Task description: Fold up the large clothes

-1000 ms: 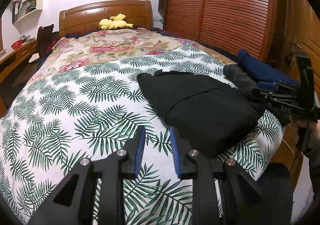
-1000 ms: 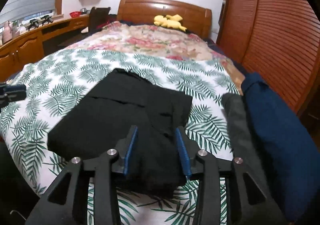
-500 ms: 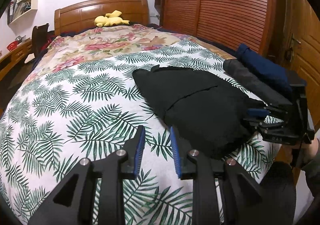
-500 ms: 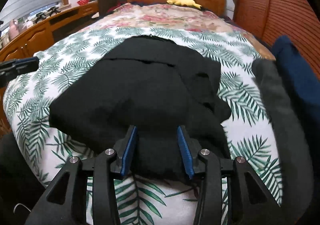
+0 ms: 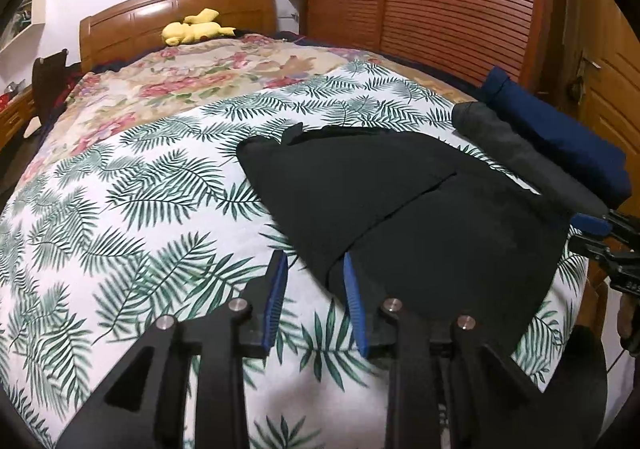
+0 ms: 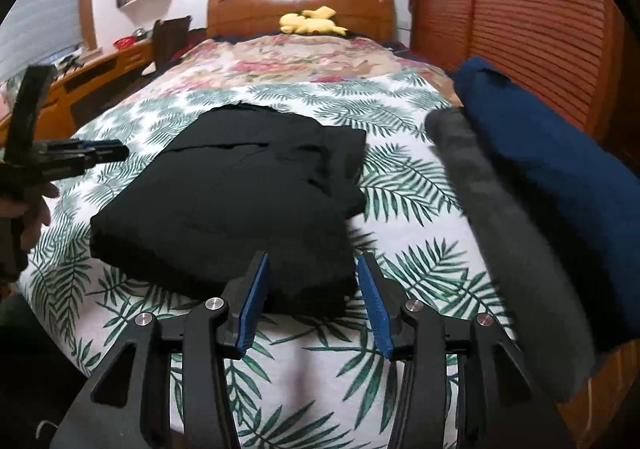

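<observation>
A folded black garment (image 5: 420, 209) lies on the leaf-print bedspread (image 5: 140, 209) near the foot of the bed; it also shows in the right wrist view (image 6: 240, 201). My left gripper (image 5: 314, 269) is open and empty at the garment's near left corner. My right gripper (image 6: 312, 273) is open and empty, its jaws on either side of the garment's near edge. The right gripper shows in the left wrist view (image 5: 596, 229) at the garment's right side. The left gripper shows in the right wrist view (image 6: 92, 153) left of the garment.
A folded grey garment (image 6: 512, 229) and a folded navy one (image 6: 552, 169) lie along the bed's right edge. A yellow plush toy (image 6: 310, 21) sits by the wooden headboard. A slatted wardrobe (image 5: 440, 1) stands on the right, a desk (image 6: 100, 65) on the left.
Both grippers have moved in toward the black garment. The left one moved right to the garment's near corner. The right one dipped close, then drew back a little.
</observation>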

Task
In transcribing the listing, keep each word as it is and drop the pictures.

Completed exercise
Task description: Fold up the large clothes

-1000 ms: 
-1000 ms: 
-500 ms: 
-500 ms: 
+0 ms: 
+0 ms: 

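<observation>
A folded black garment (image 5: 420, 209) lies on the leaf-print bedspread (image 5: 140, 209) near the foot of the bed; it also shows in the right wrist view (image 6: 240, 201). My left gripper (image 5: 314, 269) is open and empty at the garment's near left corner. My right gripper (image 6: 312, 273) is open and empty, its jaws on either side of the garment's near edge. The right gripper shows in the left wrist view (image 5: 596, 229) at the garment's right side. The left gripper shows in the right wrist view (image 6: 92, 153) left of the garment.
A folded grey garment (image 6: 512, 229) and a folded navy one (image 6: 552, 169) lie along the bed's right edge. A yellow plush toy (image 6: 310, 21) sits by the wooden headboard. A slatted wardrobe (image 5: 440, 1) stands on the right, a desk (image 6: 100, 65) on the left.
Both grippers have moved in toward the black garment. The left one moved right to the garment's near corner. The right one dipped close, then drew back a little.
</observation>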

Nothing further remains in the output.